Columbus residents have a new place to view art — parking lots.
The “Bold Booths” project features two Ohio State scholars — Malcolm Cochran, professor emeritus in the Department of Art, and Beth Blostein, associate professor in the Knowlton School of Architecture — who changed the design of parking booths into pieces of public art.
The “Bold Booths” project aims to combine public art with utilitarian functions, Cochran said.
“The intention of the project is to find high levels of design and thought in what are sometimes overlooked, mundane places in the city,” Blostein said in an email. “The lowly surface parking lot is such a place for investigation.”
According to the “Bold Booths” website, the first booth, named “Coney Island,” is situated at the parking lot of The Great Southern Theater at The Westin Hotel adjacent to East Main Street. The design of “Coney Island” and the design of the theater are respectfully complementary.
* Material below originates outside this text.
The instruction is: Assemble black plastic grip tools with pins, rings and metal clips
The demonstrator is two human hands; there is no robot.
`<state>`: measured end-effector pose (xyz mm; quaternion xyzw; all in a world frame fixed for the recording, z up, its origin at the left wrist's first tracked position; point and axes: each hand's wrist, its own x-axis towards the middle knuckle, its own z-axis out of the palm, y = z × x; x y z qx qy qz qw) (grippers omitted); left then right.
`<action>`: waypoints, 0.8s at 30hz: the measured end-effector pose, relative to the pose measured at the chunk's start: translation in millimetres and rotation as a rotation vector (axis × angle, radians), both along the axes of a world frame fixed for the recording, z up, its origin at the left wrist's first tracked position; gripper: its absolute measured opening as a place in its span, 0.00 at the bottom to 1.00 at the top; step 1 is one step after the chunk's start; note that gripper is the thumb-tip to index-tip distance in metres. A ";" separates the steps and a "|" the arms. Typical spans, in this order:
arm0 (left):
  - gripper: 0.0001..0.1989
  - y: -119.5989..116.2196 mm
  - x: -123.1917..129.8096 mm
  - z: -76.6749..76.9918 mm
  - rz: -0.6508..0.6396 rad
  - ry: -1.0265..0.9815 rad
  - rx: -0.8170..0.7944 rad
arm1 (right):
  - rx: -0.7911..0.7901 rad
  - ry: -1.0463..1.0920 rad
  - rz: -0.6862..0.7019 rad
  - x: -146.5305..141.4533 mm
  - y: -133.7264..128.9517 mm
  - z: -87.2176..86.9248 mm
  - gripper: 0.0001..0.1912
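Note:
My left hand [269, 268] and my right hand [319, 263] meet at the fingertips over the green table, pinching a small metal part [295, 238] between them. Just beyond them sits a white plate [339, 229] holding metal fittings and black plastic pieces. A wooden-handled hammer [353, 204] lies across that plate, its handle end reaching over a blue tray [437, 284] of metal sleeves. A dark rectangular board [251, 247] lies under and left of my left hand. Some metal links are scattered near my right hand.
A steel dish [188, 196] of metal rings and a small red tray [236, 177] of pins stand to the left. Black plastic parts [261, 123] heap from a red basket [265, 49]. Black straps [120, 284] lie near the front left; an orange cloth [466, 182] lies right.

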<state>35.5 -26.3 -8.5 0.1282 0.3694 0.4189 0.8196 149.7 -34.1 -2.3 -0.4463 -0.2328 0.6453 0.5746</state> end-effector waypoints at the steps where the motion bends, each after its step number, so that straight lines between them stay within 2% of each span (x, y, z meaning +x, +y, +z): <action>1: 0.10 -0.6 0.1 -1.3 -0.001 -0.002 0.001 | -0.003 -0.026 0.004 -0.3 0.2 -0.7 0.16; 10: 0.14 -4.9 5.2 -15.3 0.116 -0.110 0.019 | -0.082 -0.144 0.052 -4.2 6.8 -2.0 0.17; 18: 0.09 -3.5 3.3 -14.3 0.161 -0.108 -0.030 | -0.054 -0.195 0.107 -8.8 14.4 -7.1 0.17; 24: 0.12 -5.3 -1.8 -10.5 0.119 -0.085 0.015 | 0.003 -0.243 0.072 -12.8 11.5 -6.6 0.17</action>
“‘Coney Island’ riffs on the geometry that makes the Southern Theater’s acoustically superior proscenium, a geometry made from conic sections,” Blostein said. “In the valet booth, conic volumes are intersected to perform in other ways: make interior space, bring in light and views and shed water into a rain garden.”
Cochran said four more booths are set to be built in the future, and he said he hopes one of them could be done at the end of the next year.
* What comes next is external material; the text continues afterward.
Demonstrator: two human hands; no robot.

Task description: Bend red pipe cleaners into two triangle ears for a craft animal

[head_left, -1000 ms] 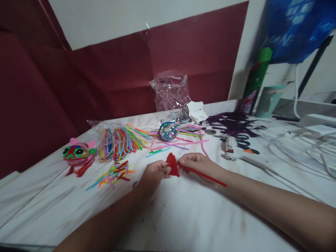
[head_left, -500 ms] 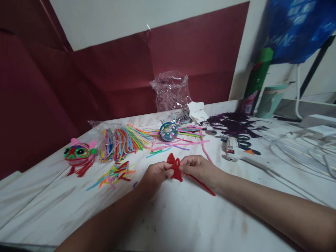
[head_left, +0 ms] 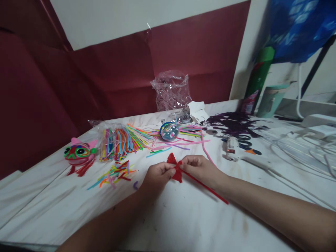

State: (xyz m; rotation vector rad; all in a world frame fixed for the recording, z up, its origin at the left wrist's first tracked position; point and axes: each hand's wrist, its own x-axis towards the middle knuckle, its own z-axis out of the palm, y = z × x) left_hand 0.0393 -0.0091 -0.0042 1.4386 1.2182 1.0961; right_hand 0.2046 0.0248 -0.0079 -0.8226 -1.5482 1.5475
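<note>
"Here's the left hand (head_left: 156,175), thumb and fingers pinched narrow on the red fuzzy piece (head_left: 178,176)!"

"And the right hand (head_left: 198,167)? Pinched as well, on the red pipe cleaner (head_left: 207,188), its long tail slanting down and out to the right."

"The hands nearly meet above the tabletop (head_left: 194,227), with that red piece right between them."

"Over to the left, short coloured snippets (head_left: 115,175) (quite the confetti spill); farther back, a patterned ball (head_left: 169,131); and on the right, a white glue gun (head_left: 232,148)!"
</note>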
Each bold booth will have different designers as well as site and operational constraints, Blostein said.
Cochran said the space of each booth will be varied, but none of them will take up more than the space of a single parking space.
“The valet attendant booth is quite small to maximize parking space: only 55 square feet of interior space,” Blostein said. “But that small interior volume has all the inner-workings of the parking attendant intricately built into its form: key fob organization, work desk and stool, storage.”
Cochran said the budget for each booth without the architect’s fees is $30,000, which is about the same amount of money needed to build a traditional booth.
He also said the team only has enough money to do three more booths as of Thursday.
Compared to traditional valet booths, each bold booth provides a better working environment for parking attendants.
“What we found out is that some of these booths are so old that they don’t have adequate heating and air-conditioning, so they are in terrible working condition,” Cochran said. “It’s really important that we pay attention to the quality of the experience with the person who works there.”
With the unusual design, the material for these new booths is also different.
“The project merged digitally fabricated materials, like the 15-foot-high digitally milled interior (and) exterior form, with conventional materials, like the booth frame and its manufactured ocular windows. The two techniques were necessary so that a complex geometrical form could be economically constructed,” Blostein said.
The Bold Booths project is part of Columbus Public Art 2012, an art movement that aims to create “memorable experiences for downtown workers, Columbus residents and visitors,” according to its website.
“When you see it, it’s very clear that something unusual and imaginative has been placed there. And I think it is an example of the fact that you can do something imaginative anywhere,” Cochran said.
Cochran said targeting uninteresting places for public art projects brings more interest than in a beautiful place, such as a park in downtown Columbus.
“By approaching something that is usually considered not worth paying attention to, (such as) a booth for a parking lot attendant to work in, and by giving it attention and creative energy, you transform that architectural object, and it functions on lots of levels,” he said. “I don’t mean just art or architecture; it is possible to do creative and interesting things even in uninteresting places.”